The Salt Lake City Tribune reports that Damien Patton, leader and co-founder of the surveillance company Banjo, was a member of the Dixie Knights of the Ku Klux Klan when he was 17. He accompanied a leader of the white supremacist group in the drive-by shooting of a Nashville synagogue in 1990.
Attorney General Sean Reyes’ spokesman Richard Piatt said the office “is shocked and dismayed at reports that Banjo’s founder had any affiliation with any hate group or groups in his youth.”
“Neither the attorney general nor anyone in the attorney general’s office were aware of these affiliations or actions,” Piatt said adding that they “absolutely condemn the hate and violence promoted by supremacist groups and will continue to aggressively fight crimes and decry domestic terror perpetrated by them.”
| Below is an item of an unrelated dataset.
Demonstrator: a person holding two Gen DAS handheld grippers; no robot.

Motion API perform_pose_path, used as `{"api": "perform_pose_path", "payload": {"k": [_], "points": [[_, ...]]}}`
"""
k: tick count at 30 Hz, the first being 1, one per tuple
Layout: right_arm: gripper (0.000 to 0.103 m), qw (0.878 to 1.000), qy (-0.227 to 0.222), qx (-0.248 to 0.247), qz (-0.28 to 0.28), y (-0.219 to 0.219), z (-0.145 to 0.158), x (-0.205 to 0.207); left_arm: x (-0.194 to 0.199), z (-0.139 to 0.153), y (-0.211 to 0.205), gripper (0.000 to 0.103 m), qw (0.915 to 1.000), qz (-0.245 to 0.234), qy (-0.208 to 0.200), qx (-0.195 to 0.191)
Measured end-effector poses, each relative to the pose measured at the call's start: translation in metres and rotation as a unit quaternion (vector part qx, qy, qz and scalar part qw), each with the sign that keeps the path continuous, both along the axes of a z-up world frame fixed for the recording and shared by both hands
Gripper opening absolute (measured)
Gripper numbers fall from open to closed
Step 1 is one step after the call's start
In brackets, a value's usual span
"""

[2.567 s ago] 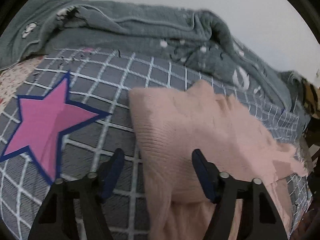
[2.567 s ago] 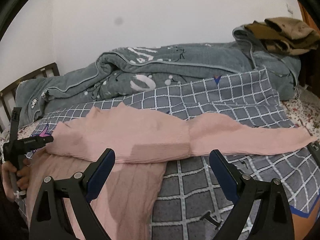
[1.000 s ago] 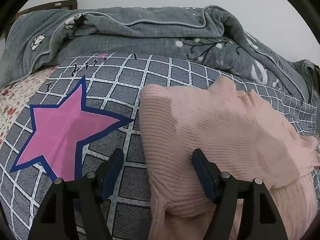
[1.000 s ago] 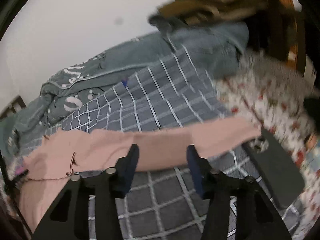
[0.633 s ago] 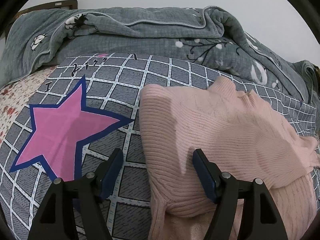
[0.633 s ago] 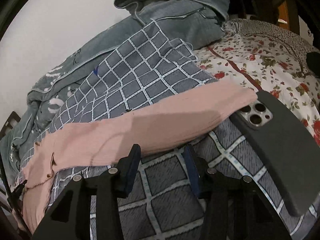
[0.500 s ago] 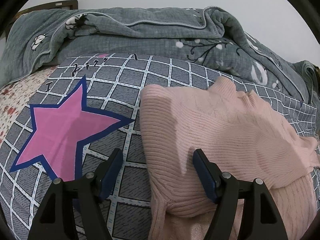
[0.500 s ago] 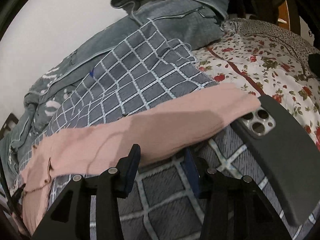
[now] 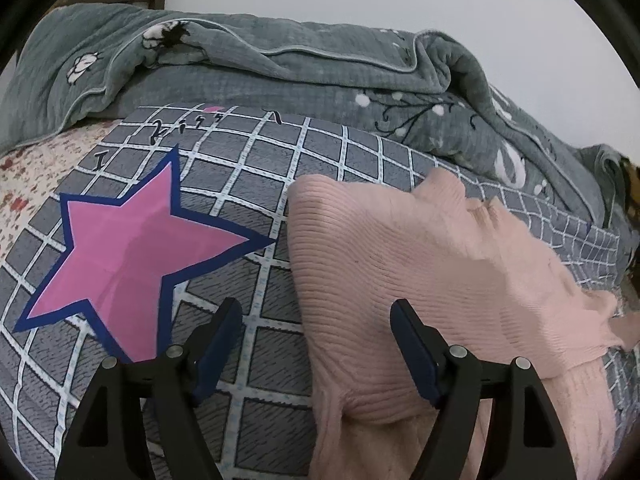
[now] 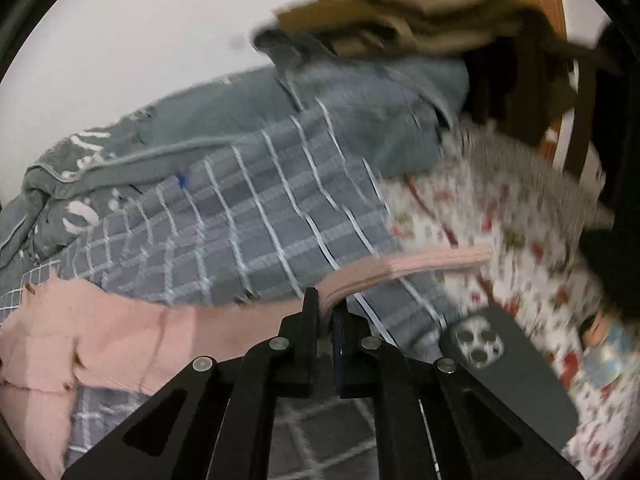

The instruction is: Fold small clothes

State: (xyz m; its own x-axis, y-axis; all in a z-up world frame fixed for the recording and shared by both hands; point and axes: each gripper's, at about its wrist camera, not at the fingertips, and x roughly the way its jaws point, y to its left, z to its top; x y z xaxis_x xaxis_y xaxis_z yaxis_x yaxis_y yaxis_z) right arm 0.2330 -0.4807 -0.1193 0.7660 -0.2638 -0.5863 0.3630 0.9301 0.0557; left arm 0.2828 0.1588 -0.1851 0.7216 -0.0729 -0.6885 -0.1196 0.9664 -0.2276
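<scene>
While the right gripper (image 10: 325, 312) pinches the pink sweater's sleeve (image 10: 420, 266), which trails off ahead to its right, the left gripper (image 9: 316, 322) hovers with jaws opening, straddling the pink sweater (image 9: 420, 264) edge on the checked blanket (image 9: 256, 184).

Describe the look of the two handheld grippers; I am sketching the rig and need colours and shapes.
Both match. The left gripper has two matte black angular arms with triangular cut-outs and round silver pivot screws; its jaws carry dark blue pads. The right gripper has the same black frame, cut-outs and silver screws, with a blue pad just visible. No cables, markings, hands or sleeves show in either view.
</scene>
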Motion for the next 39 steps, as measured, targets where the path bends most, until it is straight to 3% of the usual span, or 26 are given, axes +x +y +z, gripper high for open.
{"api": "perform_pose_path", "payload": {"k": [6,12,17,21,22,23,24,28,31,34,39], "points": [[0.006,0.996,-0.049,-0.055,0.047,0.092,0.058,0.012,-0.014,0.011,0.033,0.078,0.9992,0.040,0.001,0.003],[0.006,0.987,-0.076,-0.072,0.125,0.215,0.087,0.020,-0.030,0.019,0.069,0.078,0.9969,0.073,0.010,0.026],[0.006,0.970,-0.077,-0.061,0.223,0.343,0.085,0.029,-0.043,0.023,0.077,0.078,0.9967,0.071,0.005,0.038],[0.006,0.951,-0.061,-0.051,0.300,0.441,0.049,0.031,-0.048,0.019,0.086,0.078,0.9974,0.068,0.007,0.020],[0.016,0.945,-0.042,-0.038,0.322,0.464,0.031,0.033,-0.048,0.016,0.087,0.078,0.9980,0.062,0.011,0.005],[0.035,0.942,-0.028,-0.032,0.334,0.475,0.019,0.033,-0.048,0.014,0.088,0.078,0.9985,0.053,0.016,-0.008],[0.043,0.940,-0.017,-0.032,0.340,0.485,0.008,0.032,-0.049,0.012,0.089,0.078,0.9988,0.043,0.018,-0.017],[0.051,0.935,-0.026,-0.040,0.352,0.491,-0.004,0.013,-0.054,0.013,0.086,0.078,0.9995,0.032,0.002,-0.005],[0.056,0.937,-0.045,-0.064,0.341,0.463,0.006,-0.002,-0.056,0.016,0.085,0.078,0.9991,0.022,-0.011,-0.035],[0.058,0.946,-0.050,-0.069,0.311,0.414,0.015,-0.008,-0.054,0.022,0.075,0.078,0.9973,-0.001,-0.028,-0.068],[0.059,0.964,-0.027,-0.076,0.255,0.328,0.007,-0.008,-0.045,0.030,0.037,0.077,0.9970,-0.040,-0.045,-0.049]]}}
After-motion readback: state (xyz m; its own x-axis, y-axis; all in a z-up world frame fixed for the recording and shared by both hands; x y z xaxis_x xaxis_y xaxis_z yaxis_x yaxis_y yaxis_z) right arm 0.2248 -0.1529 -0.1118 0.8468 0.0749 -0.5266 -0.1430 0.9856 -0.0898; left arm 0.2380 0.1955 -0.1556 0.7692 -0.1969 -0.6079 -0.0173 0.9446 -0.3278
Patton’s past was first uncovered by OneZero.
Documents available to the public and reviewed by OneZero — including transcripts of courtroom testimony, sworn statements, and more than 1,000 pages of records produced from a federal hate crime prosecution — reveal that Patton actively participated in white supremacist groups in his youth and was involved in the shooting of a synagogue. In an interview with OneZero, one of the people involved in that shooting confirmed Patton’s participation. Patton has not previously acknowledged this chapter of his life in public.
In grand jury testimony that ultimately led to the conviction of two of his associates, Patton revealed that, as a 17-year-old, he was involved with the Dixie Knights of the Ku Klux Klan. On the evening of June 9, 1990 — a month before Patton turned 18 — Patton and a Klan leader took a semi-automatic TEC-9 pistol and drove to a synagogue in a Nashville suburb. With Patton at the wheel, the Ku Klux Klan member fired onto the synagogue, destroying a street-facing window and spraying bullets and shattered glass near the building’s administrative offices, which were next to that of the congregation’s rabbi. No one was struck or killed in the shooting. Afterward, Patton hid on the grounds of a white supremacist paramilitary training camp under construction before fleeing the state with the help of a second Klan member.
Patton also testified that he participated in meetings about eliminating black and Jewish people.
“32 years ago I was a lost, scared, and vulnerable child.” Patton told the Tribune. “I won’t go into detail, but the reasons I left home at such a young age are unfortunately not unique; I suffered abuse in every form. I did terrible things and said despicable and hateful things, including to my own Jewish mother, that today I find indefensibly wrong, and feel extreme remorse for. I have spent most of my adult lifetime working to make amends for this shameful period in my life.”
Banjo still has or had contracts with numerous Utah institutions including the University of Utah—which also announced it was suspending its relationship with the company—as well as the Park City and Ogden police departments.